Excerpted records below:
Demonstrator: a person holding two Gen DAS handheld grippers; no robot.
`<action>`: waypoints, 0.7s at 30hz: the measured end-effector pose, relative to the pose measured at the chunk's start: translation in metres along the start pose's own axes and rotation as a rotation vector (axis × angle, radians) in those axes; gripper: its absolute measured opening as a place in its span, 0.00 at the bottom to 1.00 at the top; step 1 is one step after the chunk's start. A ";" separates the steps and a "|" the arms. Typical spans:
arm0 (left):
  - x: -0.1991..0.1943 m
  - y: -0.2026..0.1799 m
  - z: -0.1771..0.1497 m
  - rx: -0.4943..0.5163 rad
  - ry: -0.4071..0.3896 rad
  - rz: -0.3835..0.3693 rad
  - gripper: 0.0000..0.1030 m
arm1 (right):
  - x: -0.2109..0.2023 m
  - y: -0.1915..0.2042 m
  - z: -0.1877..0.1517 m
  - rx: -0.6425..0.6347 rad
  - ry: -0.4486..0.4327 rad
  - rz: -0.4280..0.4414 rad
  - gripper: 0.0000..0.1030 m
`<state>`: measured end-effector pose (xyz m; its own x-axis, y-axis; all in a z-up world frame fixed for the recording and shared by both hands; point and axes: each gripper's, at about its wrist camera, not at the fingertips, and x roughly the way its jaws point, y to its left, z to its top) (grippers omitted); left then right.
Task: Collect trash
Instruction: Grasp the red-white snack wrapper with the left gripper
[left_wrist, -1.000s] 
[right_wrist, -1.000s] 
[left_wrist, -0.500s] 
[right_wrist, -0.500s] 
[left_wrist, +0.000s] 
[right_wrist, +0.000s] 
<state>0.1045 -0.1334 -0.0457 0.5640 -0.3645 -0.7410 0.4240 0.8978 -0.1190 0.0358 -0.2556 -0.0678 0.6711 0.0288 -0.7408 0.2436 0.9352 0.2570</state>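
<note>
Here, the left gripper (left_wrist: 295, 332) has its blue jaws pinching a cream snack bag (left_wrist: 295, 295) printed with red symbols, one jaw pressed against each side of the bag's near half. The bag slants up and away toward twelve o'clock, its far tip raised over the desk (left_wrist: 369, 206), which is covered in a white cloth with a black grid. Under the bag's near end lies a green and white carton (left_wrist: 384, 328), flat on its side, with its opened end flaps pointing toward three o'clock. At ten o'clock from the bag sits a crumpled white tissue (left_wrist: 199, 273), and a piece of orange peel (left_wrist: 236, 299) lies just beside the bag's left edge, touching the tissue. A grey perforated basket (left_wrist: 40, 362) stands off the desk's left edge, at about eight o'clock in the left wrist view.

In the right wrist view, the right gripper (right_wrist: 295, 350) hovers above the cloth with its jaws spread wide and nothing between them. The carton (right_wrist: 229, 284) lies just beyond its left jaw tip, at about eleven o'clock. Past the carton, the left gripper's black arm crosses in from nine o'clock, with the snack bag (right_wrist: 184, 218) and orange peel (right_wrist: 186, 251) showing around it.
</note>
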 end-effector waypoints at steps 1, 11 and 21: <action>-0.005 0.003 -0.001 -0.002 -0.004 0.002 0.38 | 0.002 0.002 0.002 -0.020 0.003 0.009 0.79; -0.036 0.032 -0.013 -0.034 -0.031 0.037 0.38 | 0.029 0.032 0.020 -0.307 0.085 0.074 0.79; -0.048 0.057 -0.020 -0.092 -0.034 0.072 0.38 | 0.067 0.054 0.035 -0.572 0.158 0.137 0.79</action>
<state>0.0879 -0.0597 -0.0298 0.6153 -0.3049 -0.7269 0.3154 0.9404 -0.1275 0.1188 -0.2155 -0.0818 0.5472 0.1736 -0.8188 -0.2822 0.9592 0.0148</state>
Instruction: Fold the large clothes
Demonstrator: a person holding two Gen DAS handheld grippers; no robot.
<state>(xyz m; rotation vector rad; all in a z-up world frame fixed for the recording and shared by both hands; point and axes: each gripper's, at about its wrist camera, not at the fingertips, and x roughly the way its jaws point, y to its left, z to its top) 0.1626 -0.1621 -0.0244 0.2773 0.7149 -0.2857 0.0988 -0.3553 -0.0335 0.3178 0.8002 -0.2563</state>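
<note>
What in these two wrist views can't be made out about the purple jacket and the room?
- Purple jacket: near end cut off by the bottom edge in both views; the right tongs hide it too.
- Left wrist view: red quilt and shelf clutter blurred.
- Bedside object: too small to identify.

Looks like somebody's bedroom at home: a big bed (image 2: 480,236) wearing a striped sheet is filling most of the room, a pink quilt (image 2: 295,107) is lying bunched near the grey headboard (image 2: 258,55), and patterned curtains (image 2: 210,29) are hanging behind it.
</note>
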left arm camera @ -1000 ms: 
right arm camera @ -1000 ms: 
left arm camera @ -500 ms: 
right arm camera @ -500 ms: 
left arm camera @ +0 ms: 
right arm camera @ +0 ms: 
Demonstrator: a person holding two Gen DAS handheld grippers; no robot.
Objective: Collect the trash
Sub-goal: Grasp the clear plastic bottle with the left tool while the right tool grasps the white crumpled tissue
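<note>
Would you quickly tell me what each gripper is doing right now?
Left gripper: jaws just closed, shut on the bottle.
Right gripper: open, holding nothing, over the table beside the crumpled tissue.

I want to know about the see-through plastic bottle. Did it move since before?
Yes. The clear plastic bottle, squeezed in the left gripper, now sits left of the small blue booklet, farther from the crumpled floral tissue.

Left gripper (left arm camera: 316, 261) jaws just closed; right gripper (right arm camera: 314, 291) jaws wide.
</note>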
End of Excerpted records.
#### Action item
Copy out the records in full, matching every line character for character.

#### Answer to the exercise
Demonstrator: a person holding two Gen DAS handheld grippers; no robot.
`<action>`: waypoints, 0.7s at 30hz: the measured end-effector pose, relative to the pose measured at the chunk's start: translation in metres along the start pose's own axes and rotation as a rotation vector (axis × angle, radians) in those axes; gripper: its absolute measured opening as a place in its span, 0.00 at the bottom to 1.00 at the top; step 1 is one step after the chunk's start. A ";" separates the steps and a "|" the arms. Typical spans:
arm0 (left):
  - x: -0.1991..0.1943 m
  - y: -0.2026..0.1799 m
  - z: -0.1771..0.1497 m
  - rx: -0.4943..0.5163 rad
  - ry: -0.4071..0.3896 rad
  - rz: -0.3835..0.3693 rad
  - gripper: 0.0000..0.1030 m
arm1 (right):
  - x: -0.2109..0.2023 m
  - y: -0.1915..0.2042 m
  - z: -0.1877..0.1517 m
  - rx: -0.6425..0.6347 rad
  - ry: -0.4486..0.4327 rad
  - rz: -0.4280..0.4414 rad
  - gripper: 0.0000..0.1030 m
`<state>`: measured end-effector pose (xyz m; its own x-axis, y-axis; all in a z-up world frame fixed for the recording and shared by both hands; point and axes: each gripper's, at about its wrist camera, not at the fingertips, and x roughly the way its jaws point, y to its left, z to its top) (grippers omitted); left then right.
Task: Collect trash
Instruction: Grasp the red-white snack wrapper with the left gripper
[left_wrist, -1.000s] 
[right_wrist, -1.000s] 
[left_wrist, -0.500s] 
[right_wrist, -0.500s] 
[left_wrist, +0.000s] 
[right_wrist, +0.000s] 
<state>0.1045 -0.1334 -0.0457 0.5640 -0.3645 -0.7410 0.4240 0.8978 -0.1190 0.0358 -0.2556 -0.0678 0.6711 0.0288 -0.7408 0.2436 0.9352 0.2570</state>
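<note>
Here, the left gripper (left_wrist: 295, 332) has its blue jaws pinching a cream snack bag (left_wrist: 295, 295) printed with red symbols, one jaw pressed against each side of the bag's near half. The bag slants up and away toward twelve o'clock, its far tip raised over the desk (left_wrist: 369, 206), which is covered in a white cloth with a black grid. Under the bag's near end lies a green and white carton (left_wrist: 384, 328), flat on its side, with its opened end flaps pointing toward three o'clock. At ten o'clock from the bag sits a crumpled white tissue (left_wrist: 199, 273), and a piece of orange peel (left_wrist: 236, 299) lies just beside the bag's left edge, touching the tissue. A grey perforated basket (left_wrist: 40, 362) stands off the desk's left edge, at about eight o'clock in the left wrist view.

In the right wrist view, the right gripper (right_wrist: 295, 350) hovers above the cloth with its jaws spread wide and nothing between them. The carton (right_wrist: 229, 284) lies just beyond its left jaw tip, at about eleven o'clock. Past the carton, the left gripper's black arm crosses in from nine o'clock, with the snack bag (right_wrist: 184, 218) and orange peel (right_wrist: 186, 251) showing around it.
</note>
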 end-effector waypoints at steps 1, 11 and 21: <action>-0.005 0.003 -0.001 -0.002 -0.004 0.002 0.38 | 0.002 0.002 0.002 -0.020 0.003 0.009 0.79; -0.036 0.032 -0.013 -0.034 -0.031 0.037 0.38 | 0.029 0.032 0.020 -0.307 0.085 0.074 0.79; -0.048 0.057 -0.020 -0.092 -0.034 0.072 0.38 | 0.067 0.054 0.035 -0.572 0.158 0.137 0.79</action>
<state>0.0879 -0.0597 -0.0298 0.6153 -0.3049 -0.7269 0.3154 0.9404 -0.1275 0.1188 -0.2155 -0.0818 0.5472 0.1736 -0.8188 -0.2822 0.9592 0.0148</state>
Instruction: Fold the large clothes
Demonstrator: a person holding two Gen DAS handheld grippers; no robot.
<state>(xyz m; rotation vector rad; all in a z-up world frame fixed for the recording and shared by both hands; point and axes: each gripper's, at about its wrist camera, not at the fingertips, and x roughly the way its jaws point, y to its left, z to its top) 0.1626 -0.1621 -0.0244 0.2773 0.7149 -0.2857 0.0988 -0.3553 -0.0335 0.3178 0.8002 -0.2563</state>
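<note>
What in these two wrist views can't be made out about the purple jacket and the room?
- Purple jacket: near end cut off by the bottom edge in both views; the right tongs hide it too.
- Left wrist view: red quilt and shelf clutter blurred.
- Bedside object: too small to identify.

Looks like somebody's bedroom at home: a big bed (image 2: 480,236) wearing a striped sheet is filling most of the room, a pink quilt (image 2: 295,107) is lying bunched near the grey headboard (image 2: 258,55), and patterned curtains (image 2: 210,29) are hanging behind it.
</note>
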left arm camera @ -1000 ms: 
right arm camera @ -1000 ms: 
left arm camera @ -500 ms: 
right arm camera @ -500 ms: 
left arm camera @ +0 ms: 
right arm camera @ +0 ms: 
Demonstrator: a person holding two Gen DAS handheld grippers; no robot.
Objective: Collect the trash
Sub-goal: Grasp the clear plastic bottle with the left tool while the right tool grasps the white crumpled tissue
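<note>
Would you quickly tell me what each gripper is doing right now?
Left gripper: jaws just closed, shut on the bottle.
Right gripper: open, holding nothing, over the table beside the crumpled tissue.

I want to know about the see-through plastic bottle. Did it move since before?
Yes. The clear plastic bottle, squeezed in the left gripper, now sits left of the small blue booklet, farther from the crumpled floral tissue.

Left gripper (left arm camera: 316, 261) jaws just closed; right gripper (right arm camera: 314, 291) jaws wide.
</note>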

No further output is required here.